When you're a middle child you have experience mom-ing up and down. Semi-inspired by @kylabender's hilarious list: HOW TO SEND A GROUP TEXT AS THE MOM OF THE FRIEND GROUP
  1. That time I passed out eye makeup remover pads at 4:00 am when 2 friends were crashing in my living room.
    No one needs to fall asleep still wearing eyeliner unless they want to. "I'm just going to leave these here! Help yourselves!"
  2. That time I was on a party bus with Bobby Valentine of slow dance fame & my friend Mahssa, who was a notorious loose cannon, screamed "ANNA your tits look amazing!!!!" and I shushed her SO fast by diving into her seat and clapping my hand over her mouth. I almost told her not to say tits. God.
    She was trying to do me a solid but my tits are not up for public debate and/or commentary.
  3. That time I brought socks for everyone to wear after we went wading in the Campanile (a huge fountain that's off limits for students at my college) at midnight. I got grief but everyone wore them home.
  4. That time my freshman hall-mates told me they were doing Calculus homework in Krissy's dorm room when they were really taking shots of tequila.
    I believed them because, well, we did live in the honors dorm. I only found out 2 years later that they didn't want to pressure me into drinking if I didn't want to.
  5. That time I took my very drunk coworker friend home from our office Christmas party because she needed someone to take charge. I got us into a taxi and up the stairs.

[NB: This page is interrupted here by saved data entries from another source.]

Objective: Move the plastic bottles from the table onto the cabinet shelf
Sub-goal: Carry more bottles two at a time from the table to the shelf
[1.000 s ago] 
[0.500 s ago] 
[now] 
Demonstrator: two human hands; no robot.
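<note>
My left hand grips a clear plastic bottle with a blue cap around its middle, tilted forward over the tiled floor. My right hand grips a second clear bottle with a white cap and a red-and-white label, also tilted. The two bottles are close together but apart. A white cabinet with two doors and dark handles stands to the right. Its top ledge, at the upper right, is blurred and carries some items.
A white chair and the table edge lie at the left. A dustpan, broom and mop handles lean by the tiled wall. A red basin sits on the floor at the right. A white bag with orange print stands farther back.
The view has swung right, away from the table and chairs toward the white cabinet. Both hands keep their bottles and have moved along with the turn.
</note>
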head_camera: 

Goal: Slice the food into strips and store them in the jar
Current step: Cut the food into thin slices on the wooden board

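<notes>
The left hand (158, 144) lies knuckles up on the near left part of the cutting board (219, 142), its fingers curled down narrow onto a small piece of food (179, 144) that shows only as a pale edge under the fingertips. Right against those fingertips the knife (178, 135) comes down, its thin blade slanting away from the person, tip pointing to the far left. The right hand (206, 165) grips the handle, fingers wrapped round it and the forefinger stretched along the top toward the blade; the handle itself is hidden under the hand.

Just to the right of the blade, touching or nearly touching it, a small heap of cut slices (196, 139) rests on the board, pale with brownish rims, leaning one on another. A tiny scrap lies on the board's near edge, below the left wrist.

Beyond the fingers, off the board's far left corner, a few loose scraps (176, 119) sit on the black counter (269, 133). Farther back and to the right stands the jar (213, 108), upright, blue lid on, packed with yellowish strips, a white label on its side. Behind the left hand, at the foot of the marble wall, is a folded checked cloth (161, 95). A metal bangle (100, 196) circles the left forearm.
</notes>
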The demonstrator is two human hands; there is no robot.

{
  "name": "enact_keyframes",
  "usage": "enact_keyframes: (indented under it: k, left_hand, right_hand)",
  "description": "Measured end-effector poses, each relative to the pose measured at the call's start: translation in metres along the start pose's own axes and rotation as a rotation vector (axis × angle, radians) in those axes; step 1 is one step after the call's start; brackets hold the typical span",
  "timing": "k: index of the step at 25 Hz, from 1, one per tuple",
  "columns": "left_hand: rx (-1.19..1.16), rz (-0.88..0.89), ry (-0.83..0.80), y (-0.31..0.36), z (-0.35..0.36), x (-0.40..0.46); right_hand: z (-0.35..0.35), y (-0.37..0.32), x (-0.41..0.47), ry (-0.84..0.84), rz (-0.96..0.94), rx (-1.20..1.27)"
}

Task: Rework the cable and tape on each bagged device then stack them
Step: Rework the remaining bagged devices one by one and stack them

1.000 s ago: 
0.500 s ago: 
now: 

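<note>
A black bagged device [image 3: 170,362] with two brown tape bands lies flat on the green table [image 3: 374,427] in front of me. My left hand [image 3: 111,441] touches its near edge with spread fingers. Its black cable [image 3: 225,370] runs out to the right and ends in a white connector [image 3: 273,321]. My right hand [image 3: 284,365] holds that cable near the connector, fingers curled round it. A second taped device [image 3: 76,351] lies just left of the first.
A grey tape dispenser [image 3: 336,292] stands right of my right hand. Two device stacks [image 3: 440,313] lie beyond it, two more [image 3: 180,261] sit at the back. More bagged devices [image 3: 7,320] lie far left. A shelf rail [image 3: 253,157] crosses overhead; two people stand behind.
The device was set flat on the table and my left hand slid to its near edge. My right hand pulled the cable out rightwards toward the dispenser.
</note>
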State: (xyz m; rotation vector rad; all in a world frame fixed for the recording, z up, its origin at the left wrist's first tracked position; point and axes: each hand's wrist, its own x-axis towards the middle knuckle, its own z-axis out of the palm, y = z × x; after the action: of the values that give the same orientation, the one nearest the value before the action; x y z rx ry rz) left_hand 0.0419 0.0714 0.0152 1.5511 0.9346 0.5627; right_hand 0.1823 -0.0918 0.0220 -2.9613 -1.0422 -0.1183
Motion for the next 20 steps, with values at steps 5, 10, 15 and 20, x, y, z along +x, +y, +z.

    I had to hide her phone because she was calling her ex-best-friend-turned-boyfriend and leaving crying voicemails. We are all better than that. I put her to bed on my couch and then checked to make sure she was still breathing every 30 minutes by putting my hand near her mouth. I've read about asphyxiation from drunk vomiting, ok!!!
  6. That time I was putting false eyelashes on 2 of my friends who were about to go out (I was in pajamas) in a lash-assembly line and launched into a spiel about a movie filmed in 1968.
    "I really love Lucille Ball. When she was in Yours, Mine and Ours she filmed a scene where her eyelash falls out into her Irish Coffee on a date and it's hysterical!!". This was met with blank faces because nobody my age has seen that movie.
  7. I hand out Advil from my purse constantly.